* [TASK TO CARRY OUT]: Only the lines holding "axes" are wanted; find them in the listing and return each one.
Content starts
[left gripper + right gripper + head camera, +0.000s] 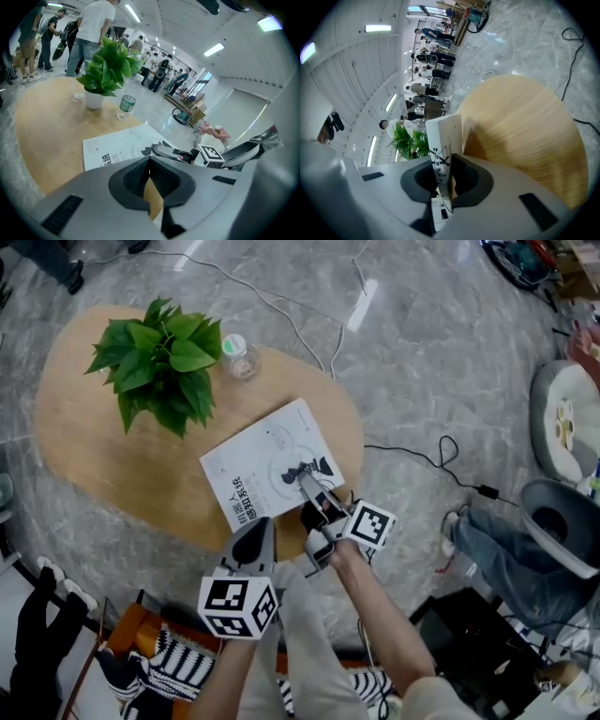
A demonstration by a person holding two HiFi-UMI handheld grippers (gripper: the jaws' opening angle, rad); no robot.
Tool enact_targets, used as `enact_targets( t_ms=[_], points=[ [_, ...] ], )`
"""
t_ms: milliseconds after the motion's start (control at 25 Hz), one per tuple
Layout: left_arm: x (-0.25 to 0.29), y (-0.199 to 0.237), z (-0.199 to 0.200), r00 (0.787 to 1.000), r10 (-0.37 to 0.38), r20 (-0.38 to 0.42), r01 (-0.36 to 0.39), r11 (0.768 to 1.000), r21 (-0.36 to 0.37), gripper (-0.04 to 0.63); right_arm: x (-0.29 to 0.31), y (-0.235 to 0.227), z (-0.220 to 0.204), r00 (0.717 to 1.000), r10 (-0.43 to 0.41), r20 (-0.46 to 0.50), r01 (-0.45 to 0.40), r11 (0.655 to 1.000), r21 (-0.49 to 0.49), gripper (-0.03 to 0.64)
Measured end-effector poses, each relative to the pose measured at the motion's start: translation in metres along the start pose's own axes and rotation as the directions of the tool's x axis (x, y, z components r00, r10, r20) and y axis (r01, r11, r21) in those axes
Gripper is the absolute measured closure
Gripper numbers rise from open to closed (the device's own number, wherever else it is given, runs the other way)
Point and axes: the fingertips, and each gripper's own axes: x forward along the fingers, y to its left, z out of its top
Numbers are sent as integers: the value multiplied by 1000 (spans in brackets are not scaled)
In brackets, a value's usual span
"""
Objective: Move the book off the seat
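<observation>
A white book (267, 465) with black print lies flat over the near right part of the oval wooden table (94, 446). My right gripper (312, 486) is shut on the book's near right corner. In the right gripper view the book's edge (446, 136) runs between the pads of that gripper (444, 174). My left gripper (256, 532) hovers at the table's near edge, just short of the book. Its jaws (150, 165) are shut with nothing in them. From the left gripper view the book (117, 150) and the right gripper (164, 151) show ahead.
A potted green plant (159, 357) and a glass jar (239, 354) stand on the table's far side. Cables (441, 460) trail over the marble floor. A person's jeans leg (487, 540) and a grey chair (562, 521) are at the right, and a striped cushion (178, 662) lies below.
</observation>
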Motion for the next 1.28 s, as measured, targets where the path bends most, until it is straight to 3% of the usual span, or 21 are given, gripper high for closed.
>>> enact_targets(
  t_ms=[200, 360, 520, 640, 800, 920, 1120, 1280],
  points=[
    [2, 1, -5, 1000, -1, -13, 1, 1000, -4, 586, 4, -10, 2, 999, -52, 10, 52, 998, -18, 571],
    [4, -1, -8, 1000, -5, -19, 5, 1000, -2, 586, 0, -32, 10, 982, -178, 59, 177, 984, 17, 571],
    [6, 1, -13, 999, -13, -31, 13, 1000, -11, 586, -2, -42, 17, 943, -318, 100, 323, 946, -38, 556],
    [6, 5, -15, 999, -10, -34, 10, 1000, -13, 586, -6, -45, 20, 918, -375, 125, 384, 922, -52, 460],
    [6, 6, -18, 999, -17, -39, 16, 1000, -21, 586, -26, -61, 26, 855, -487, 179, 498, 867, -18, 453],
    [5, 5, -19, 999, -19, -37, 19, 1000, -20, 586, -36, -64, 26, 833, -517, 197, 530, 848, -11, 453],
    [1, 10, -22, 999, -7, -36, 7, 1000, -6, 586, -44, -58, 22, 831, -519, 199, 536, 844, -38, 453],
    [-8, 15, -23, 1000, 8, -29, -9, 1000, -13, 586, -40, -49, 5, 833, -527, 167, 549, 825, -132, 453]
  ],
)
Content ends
* [EXERCISE SOLUTION]:
Measured end-effector poses, each relative to the pose measured at the motion's start: translation in metres along the start pose's own axes and rotation as the directions of the tool's x axis (x, y, z components r00, r10, r20) and y axis (r01, r11, r21) in those axes
Point and axes: the fingertips, and each gripper's own axes: x forward along the fingers, y to its left, z out of its top

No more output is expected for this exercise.